What is being asked
Go through the records below and copy out every line that contains the word "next".

Material provided
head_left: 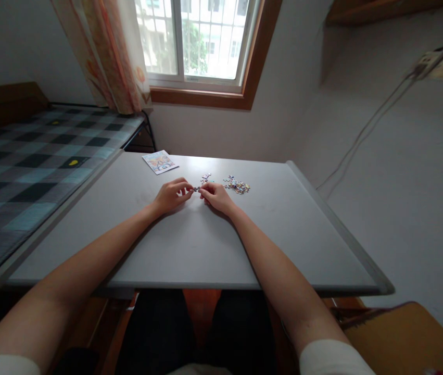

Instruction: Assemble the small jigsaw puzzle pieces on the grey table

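Note:
Over the middle of the grey-white table [190, 245], my left hand [173, 195] and my right hand [215, 196] meet almost fingertip to fingertip. Between them are small jigsaw puzzle pieces [196, 189], pinched by the fingers of both hands; whether they are joined is too small to tell. Just beyond my right hand lies a small group of loose pieces [206, 177]. A larger heap of jigsaw pieces [239, 186] spreads to the right of it. Up and left of my left hand, a card with a colourful picture [160, 162] lies flat.
A bed with a checked cover [57, 151] stands along the table's left side. Behind the table are a window [198, 41] and a patterned curtain [108, 57]. A cable [362, 133] runs down the right wall from a socket. A wooden chair [401, 333] is at the lower right.

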The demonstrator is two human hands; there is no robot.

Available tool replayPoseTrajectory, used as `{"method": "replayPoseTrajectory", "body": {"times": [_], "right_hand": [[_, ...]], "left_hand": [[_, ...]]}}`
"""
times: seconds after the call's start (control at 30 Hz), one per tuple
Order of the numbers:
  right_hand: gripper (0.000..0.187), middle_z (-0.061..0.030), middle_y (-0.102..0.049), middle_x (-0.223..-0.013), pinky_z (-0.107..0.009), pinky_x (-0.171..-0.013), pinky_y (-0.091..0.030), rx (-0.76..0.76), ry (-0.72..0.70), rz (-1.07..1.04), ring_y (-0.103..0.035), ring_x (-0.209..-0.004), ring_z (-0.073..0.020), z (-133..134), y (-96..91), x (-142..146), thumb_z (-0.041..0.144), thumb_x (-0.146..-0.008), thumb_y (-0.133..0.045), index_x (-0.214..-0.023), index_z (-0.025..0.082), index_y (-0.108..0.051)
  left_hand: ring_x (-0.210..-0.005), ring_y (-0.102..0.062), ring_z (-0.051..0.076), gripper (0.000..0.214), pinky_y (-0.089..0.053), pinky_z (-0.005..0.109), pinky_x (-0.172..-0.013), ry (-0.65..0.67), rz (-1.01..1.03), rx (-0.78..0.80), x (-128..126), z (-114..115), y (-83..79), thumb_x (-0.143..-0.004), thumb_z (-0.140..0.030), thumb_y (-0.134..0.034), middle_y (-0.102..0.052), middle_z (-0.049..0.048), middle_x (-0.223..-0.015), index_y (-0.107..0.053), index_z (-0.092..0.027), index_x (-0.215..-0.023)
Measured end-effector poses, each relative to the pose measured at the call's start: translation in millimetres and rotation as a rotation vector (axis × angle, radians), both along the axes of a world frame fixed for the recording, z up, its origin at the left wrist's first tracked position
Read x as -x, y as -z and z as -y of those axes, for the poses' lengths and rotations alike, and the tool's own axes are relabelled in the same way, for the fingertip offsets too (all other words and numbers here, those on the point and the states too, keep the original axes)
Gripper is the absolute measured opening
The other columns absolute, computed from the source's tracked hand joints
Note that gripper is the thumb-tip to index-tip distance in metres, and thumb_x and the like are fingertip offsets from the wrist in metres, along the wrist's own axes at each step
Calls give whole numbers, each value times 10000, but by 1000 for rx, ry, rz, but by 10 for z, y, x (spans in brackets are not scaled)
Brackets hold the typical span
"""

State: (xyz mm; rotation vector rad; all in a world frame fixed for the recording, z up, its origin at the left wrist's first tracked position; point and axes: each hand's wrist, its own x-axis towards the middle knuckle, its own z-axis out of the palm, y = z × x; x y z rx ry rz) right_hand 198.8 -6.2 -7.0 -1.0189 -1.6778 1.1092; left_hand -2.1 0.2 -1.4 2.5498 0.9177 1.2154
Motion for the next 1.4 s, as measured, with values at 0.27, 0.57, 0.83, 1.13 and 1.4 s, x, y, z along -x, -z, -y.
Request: {"method": "replayPoseTrajectory", "body": {"times": [0.27, 0.57, 0.83, 1.13, 1.4], "right_hand": [[170, 13, -609, -608, -209, -494, -426, 6, 6, 4, -510, -476, -80, 4, -7, -2, 324, -783, -605, -772, 155, -586], [197, 15, -606, -599, -208, -485, -424, 17, 9, -2, -505, -468, -80, 2, -9, 5, 351, -783, -614, -773, 158, -579], [184, 18, -605, -599, -203, -480, -425, -2, 6, 24, -508, -465, -79, 23, -37, -4, 345, -799, -609, -778, 165, -577], [175, 17, -611, -616, -210, -495, -417, -14, -28, 27, -514, -482, -85, 15, -16, -17, 335, -798, -621, -808, 161, -606], [193, 18, -618, -617, -218, -542, -433, 1, -32, 38, -522, -508, -84, 25, -42, -5, 327, -792, -622, -862, 149, -650]], "left_hand": [[-606, -582, 86, 189, -478, 209, -572, 15, -28, 19, 7, -9, 5, -882, -323, -587, -622, 20, -765, -690, -172, -835], [-622, -579, 103, 277, -489, 218, -581, 18, -34, 22, 28, -23, 13, -907, -400, -565, -634, 42, -771, -706, -171, -841], [-591, -556, 88, 263, -472, 215, -566, -7, -11, 2, 36, -47, 35, -895, -411, -595, -636, 31, -773, -703, -180, -829], [-603, -584, 92, 342, -501, 234, -572, 16, -35, 62, 18, -24, 24, -828, -467, -678, -628, 28, -853, -665, -179, -1012], [-620, -593, 84, 286, -498, 216, -590, 8, -61, 55, 17, -19, 27, -846, -440, -660, -632, 29, -887, -674, -195, -993]]}}
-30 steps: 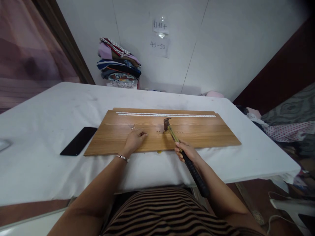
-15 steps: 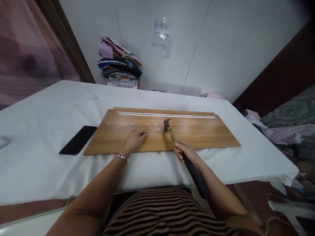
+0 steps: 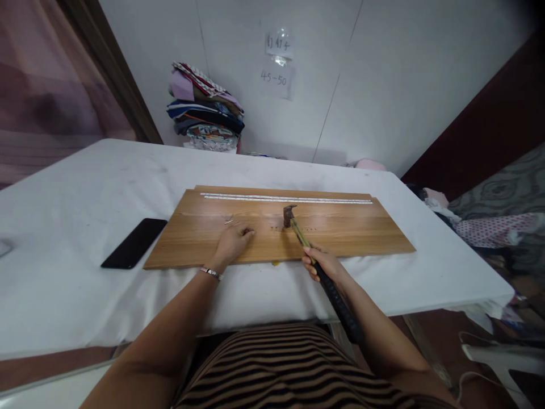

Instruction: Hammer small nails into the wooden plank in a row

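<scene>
A long wooden board [image 3: 353, 230] lies on the white-covered table [image 3: 76, 199]. My right hand [image 3: 322, 263] grips a hammer [image 3: 300, 233] by its handle; the rusty head rests on the board beside a row of small nail marks. My left hand [image 3: 233, 241] rests on the board with its fingers curled and pinched together; whatever they hold is too small to make out. A few loose nails [image 3: 229, 220] lie just beyond that hand. A white measuring strip [image 3: 287, 199] runs along the board's far edge.
A black phone [image 3: 134, 243] lies on the table left of the board. Folded fabrics [image 3: 206, 111] are stacked against the white wall at the back. Patterned cloth [image 3: 498, 227] and a white chair leg sit off the table's right side.
</scene>
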The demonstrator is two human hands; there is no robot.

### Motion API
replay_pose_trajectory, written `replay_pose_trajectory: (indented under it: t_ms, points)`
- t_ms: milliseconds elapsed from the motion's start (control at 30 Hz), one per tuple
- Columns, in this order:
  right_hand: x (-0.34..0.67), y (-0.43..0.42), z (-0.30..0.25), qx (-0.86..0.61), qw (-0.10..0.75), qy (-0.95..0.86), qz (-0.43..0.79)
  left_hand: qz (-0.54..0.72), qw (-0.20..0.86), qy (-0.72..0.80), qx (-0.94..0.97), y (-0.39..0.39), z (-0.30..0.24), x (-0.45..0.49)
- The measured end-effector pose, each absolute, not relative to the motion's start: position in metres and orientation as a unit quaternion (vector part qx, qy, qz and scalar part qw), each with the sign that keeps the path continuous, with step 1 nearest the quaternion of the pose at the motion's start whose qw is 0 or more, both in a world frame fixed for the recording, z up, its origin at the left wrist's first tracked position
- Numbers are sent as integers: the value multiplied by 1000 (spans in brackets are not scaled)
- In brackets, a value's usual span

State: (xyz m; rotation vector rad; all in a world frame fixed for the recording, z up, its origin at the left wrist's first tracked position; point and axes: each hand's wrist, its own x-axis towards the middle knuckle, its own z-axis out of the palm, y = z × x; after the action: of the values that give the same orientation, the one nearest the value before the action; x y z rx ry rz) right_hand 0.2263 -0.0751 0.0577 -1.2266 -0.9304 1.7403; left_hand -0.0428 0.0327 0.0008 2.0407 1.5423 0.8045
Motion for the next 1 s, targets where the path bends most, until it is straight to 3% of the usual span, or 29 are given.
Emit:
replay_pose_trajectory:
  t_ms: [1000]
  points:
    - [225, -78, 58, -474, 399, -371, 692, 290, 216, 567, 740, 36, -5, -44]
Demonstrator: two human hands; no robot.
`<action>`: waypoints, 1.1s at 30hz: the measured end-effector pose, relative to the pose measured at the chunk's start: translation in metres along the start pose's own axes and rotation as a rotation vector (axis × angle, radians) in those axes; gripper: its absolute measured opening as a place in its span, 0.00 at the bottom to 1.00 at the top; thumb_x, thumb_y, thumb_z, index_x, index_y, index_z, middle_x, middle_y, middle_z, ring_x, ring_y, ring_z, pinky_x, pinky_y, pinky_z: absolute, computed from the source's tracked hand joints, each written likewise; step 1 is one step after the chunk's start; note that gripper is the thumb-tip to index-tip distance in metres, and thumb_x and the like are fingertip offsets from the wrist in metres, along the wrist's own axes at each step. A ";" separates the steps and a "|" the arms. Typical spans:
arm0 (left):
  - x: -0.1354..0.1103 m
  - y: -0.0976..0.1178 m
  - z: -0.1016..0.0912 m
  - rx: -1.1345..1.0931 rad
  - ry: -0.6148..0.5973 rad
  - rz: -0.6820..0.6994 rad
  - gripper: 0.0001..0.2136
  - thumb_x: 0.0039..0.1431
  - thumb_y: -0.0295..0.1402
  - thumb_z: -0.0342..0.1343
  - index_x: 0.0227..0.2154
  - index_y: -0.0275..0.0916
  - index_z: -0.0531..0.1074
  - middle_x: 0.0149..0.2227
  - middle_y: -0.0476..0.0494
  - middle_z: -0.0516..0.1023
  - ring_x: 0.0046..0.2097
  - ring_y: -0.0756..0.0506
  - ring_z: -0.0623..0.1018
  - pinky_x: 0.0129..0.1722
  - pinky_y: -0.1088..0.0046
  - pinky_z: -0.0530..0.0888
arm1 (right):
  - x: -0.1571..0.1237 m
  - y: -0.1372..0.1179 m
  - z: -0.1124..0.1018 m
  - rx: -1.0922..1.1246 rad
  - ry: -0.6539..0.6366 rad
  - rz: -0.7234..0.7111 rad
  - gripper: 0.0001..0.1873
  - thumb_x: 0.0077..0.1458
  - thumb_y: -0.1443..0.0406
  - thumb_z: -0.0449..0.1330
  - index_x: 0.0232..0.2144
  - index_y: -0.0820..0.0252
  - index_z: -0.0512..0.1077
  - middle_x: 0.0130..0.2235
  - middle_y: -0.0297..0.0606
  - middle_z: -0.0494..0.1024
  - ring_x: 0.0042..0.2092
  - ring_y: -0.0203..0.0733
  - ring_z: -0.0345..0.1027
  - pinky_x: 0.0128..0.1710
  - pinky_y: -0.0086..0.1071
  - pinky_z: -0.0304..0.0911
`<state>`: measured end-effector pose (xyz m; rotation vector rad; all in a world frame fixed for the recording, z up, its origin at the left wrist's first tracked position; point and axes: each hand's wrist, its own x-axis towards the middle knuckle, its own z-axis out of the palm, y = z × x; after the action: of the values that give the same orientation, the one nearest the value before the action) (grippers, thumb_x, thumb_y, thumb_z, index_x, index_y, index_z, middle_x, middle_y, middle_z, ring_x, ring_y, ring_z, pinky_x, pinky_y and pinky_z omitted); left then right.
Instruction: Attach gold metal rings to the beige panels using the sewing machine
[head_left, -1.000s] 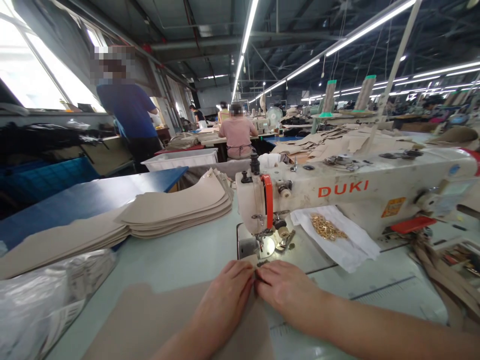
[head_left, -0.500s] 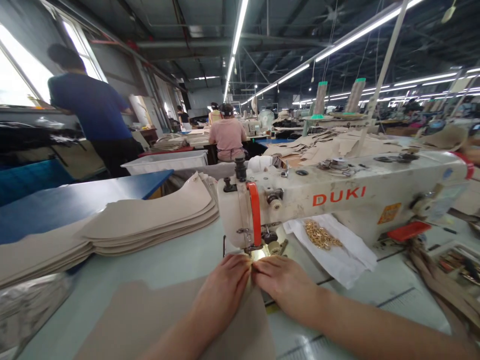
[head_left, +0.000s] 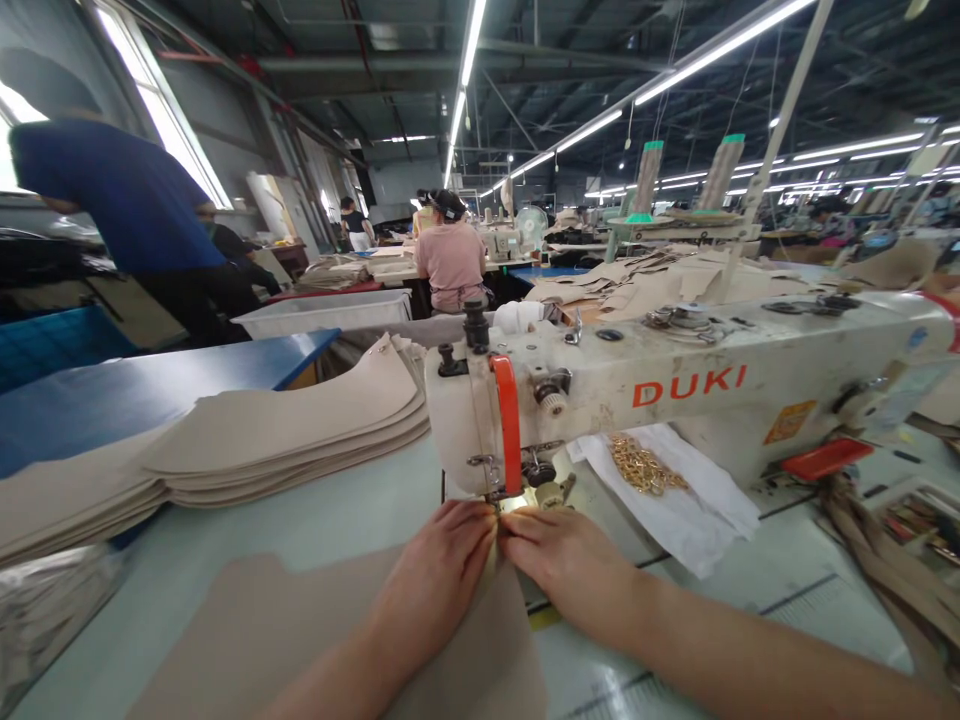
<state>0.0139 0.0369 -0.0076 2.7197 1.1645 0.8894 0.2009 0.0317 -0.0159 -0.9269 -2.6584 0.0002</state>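
A beige fabric panel (head_left: 322,620) lies flat on the pale table of the sewing machine (head_left: 570,380), its edge under the lit needle area. My left hand (head_left: 444,560) rests on the panel with its fingers bunched, pinching the edge just in front of the presser foot. From the other side my right hand (head_left: 559,550) has its fingers pressed together at the same edge. The two sets of fingertips almost meet, and they hide the exact spot being gripped. A red lever cover (head_left: 507,425) stands right above my hands.
Stacked beige panels (head_left: 300,430) lie to the left, beside a blue table (head_left: 165,385). Gold metal rings (head_left: 645,465) sit on a white cloth (head_left: 712,530) under the machine arm. A red tray (head_left: 826,458) is at right. Co-workers stand and sit beyond.
The view has shifted slightly. The person in blue at the left leans lower and further left. My hands stay at the needle area, almost unmoved.
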 end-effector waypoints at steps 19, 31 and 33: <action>-0.011 0.012 -0.011 0.125 -0.106 -0.039 0.13 0.62 0.29 0.46 0.45 0.35 0.72 0.48 0.39 0.77 0.52 0.43 0.73 0.53 0.61 0.72 | -0.011 -0.003 -0.014 0.061 0.099 -0.135 0.09 0.62 0.67 0.52 0.34 0.63 0.72 0.39 0.38 0.76 0.44 0.38 0.68 0.49 0.30 0.61; -0.012 0.006 -0.010 0.153 -0.145 -0.040 0.15 0.62 0.30 0.46 0.47 0.35 0.72 0.50 0.39 0.76 0.53 0.44 0.73 0.54 0.61 0.70 | -0.009 0.001 -0.014 0.018 0.041 -0.172 0.08 0.60 0.69 0.52 0.34 0.64 0.72 0.39 0.40 0.76 0.45 0.37 0.68 0.50 0.30 0.60; -0.011 0.006 -0.010 0.161 -0.133 -0.034 0.15 0.62 0.30 0.46 0.47 0.36 0.73 0.50 0.39 0.76 0.52 0.43 0.74 0.54 0.61 0.71 | -0.008 0.002 -0.013 0.021 0.039 -0.167 0.08 0.60 0.69 0.52 0.34 0.63 0.72 0.39 0.41 0.76 0.45 0.37 0.68 0.49 0.30 0.61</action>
<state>0.0062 0.0231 -0.0027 2.8219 1.3038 0.6254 0.2119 0.0269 -0.0060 -0.6888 -2.6859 -0.0288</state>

Expected output
Motion for the next 1.4 s, as measured, with values at 0.27, 0.57, 0.83, 1.13 and 1.4 s, x, y, z along -x, -z, -y.
Motion for the next 1 s, targets where the path bends most, until it is straight to 3% of the usual span, or 29 are given.

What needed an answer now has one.